Après 18 mois de débats contradictoires, le procès du putsch manqué de septembre 2015 s’est finalement achevé hier 02 Septembre avec le verdict prononcé par le tribunal militaire. (http://kaceto.net/spip.php?article7078)
Quatre-vingt deux personnes étaient appelées à répondre de leurs responsabilités dans l’avènement de ce "coup d’état le plus bête du monde" et qui a interrompu pendant une semaine le cours de la Transition.
Comme on pouvait s’y attendre, le verdict est diversement est apprécié, mais au final, et en dépit des insuffisances que les avocats de la défense n’ont pas manqué de relever, ce qui prédomine, c’est le soulagement de voir que le procès est allé à son terme, que les accusés ont eu le temps de s’expliquer et que le verdict ne respire nullement la vengeance d’un camp sur un autre.

Pour Maître Guy Hervé Kam, un des avocats de partie civile, la tenue de ce procès est un très grand soulagement, même s’il pense que le tribunal a été clément avec les accusés. « Sur le verdict, nous disons que nous sommes totalement satisfaits, parce que nous disions dès le départ que chacune des parties avaient sa vérité et la plus importante des vérités était la vérité du tribunal ; notre souhait était que cette vérité se rapproche plus de la vérité des faits qui a été largement établie durant les audiences », s’est-il réjoui. Il estime que les peines prononcées contre les coupables "sont tout à fait clémentes, mais nous disons que notre objectif n’était pas la vengeance, notre objectif, c’était de savoir qui a fait quoi. Aujourd’hui, nous le savons de la bouche du tribunal et nous pensons que les victimes peuvent désormais se reposer », a t-il commenté, avant de préciser que "le 22 octobre, nous allons nous retrouver pour statuer sur les réparations. Vous comprendrez que toutes les victimes blessés et décédés ou ceux qui ont perdu des biens aurons sans doute des réparations à demander ».

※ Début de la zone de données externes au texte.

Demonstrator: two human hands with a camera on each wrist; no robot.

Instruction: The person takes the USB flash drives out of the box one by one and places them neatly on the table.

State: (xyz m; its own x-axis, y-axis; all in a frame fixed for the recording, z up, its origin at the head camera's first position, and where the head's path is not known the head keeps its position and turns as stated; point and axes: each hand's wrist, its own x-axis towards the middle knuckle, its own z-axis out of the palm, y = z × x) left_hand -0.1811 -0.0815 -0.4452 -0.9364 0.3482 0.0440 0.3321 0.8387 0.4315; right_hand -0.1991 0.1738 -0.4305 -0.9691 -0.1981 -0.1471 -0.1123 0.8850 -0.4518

Quant à Maître Olivier Yelkouni, un des avocats du général Gilbert Diendéré, il apprécie le fait que le tribunal n’ait pas suivi le parquet dans ces réquisitions, qui avait estimé que l’infraction de trahison était constituée. « Nous avons démontré effectivement que cette infraction est loin d’être constituée, donc sur ce point, nous avons été suivis par le tribunal qui a constaté effectivement que les éléments constitutifs de l’infraction de trahison n’étaient pas réunis. Il n’est resté que les infractions d’attentat à la sûreté de l’Etat, l’infraction de coups et blessures volontaires et d’incitation à commettre des actes contraires à la discipline. Ce sont ces infractions qui ont valu à notre client la peine de 20 ans de prison ferme », a-t-il confié à la presse. Le Général Diendéré compte t-il faire appel de la décision ? " Le dernier mot revient mon client", a t-il répondu.

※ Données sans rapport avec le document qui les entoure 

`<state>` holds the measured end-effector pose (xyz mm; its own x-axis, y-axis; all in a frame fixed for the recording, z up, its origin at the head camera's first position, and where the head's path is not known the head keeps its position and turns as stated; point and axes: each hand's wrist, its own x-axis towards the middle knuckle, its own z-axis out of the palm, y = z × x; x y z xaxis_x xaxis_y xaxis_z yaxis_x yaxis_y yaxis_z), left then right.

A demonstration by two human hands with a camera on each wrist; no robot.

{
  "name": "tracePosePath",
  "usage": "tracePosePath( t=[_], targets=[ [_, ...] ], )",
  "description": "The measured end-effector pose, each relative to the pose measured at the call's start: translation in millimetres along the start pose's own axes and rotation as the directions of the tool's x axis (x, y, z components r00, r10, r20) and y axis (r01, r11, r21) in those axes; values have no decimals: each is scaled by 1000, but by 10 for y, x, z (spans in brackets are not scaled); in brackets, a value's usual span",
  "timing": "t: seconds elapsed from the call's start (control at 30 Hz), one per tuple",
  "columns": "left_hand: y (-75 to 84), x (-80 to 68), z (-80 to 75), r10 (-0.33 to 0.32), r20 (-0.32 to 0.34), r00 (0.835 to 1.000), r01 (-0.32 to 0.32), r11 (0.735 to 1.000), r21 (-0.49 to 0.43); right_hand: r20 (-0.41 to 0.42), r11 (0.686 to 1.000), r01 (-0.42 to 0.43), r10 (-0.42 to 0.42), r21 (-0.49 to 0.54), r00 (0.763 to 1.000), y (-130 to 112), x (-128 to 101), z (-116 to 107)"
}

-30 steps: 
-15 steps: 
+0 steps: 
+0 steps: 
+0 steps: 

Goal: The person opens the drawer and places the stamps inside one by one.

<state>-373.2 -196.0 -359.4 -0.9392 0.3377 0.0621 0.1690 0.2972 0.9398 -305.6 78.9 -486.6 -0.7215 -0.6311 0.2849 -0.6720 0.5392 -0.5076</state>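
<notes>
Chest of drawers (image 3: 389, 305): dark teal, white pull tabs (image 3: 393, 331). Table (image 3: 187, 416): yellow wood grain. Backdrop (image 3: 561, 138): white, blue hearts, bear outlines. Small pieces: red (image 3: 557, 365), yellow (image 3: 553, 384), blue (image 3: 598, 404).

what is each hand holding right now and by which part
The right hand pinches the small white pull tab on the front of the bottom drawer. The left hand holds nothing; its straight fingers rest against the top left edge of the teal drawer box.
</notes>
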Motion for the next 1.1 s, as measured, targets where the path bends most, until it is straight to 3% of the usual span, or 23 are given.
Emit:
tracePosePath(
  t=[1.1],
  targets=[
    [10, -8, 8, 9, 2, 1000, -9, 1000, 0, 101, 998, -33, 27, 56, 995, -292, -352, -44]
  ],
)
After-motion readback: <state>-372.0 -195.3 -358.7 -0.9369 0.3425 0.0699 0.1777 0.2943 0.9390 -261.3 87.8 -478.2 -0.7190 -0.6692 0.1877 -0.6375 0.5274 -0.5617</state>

Même réponse de l’avocate du Général Djibril Bassolé, qui a écopé d’une peine de prison de 10 ans. "Aucune condamnation n’est bonne à prendre" à commenté Maître Mireille Barry, indiquant vouloir prendre le temps de recueillir l’avis du Général de gendarmerie qui "comme vous le savez est malade et n’a pas pu être présent à l’audience".

Le procès est-il politique et n’a rien à voir avec la justice et la vérité sur ce s’est réellement passé le 15 septembre 2015 comme les avocats des mis en cause et certaines organisations de la société civile l’ont répété avant et pendant le procès ?
Réponse agacée de Maître Prosper Farama, un des avocats de la partie civile : "C’est du bla bla. Si des gens ont l’audace de prendre des armes au nom de leurs intérêts personnels et d’assassiner des fils et des filles de ce pays, et osent dire que c’est un procès politique, oui moi, je suis pour le procès politique. Parce qu’à leur temps, je le répète, ils n’ont donné aucune chance à ceux qui, semblent-ils, avaient simplement l’intention de faire un coup d’Etat », a-t-il laissé entendre, allusion au procès expéditif du capitaine Henri Zongo et du commandant Boukary Lingani et leur exécution en septembre 1989.
Visiblement irrité par ces critiques, Maître Farama conseille les coupables "de dire merci au peuple burkinabè, de leur avoir ouvert la voie de la démocratie, de l’état de droit qui permet, même lorsque qu’on a assassiné des dizaines de personnes au Burkina, d’être entendu, jugé, d’être quelque fois même menaçant, agaçant à l’égard du tribunal, arrogant à l’égard du peuple, et d’entendre une sentence qui ne nous amène pas à la potence. Cette histoire de procès politique, c’est du bla bla", a t-il conclu.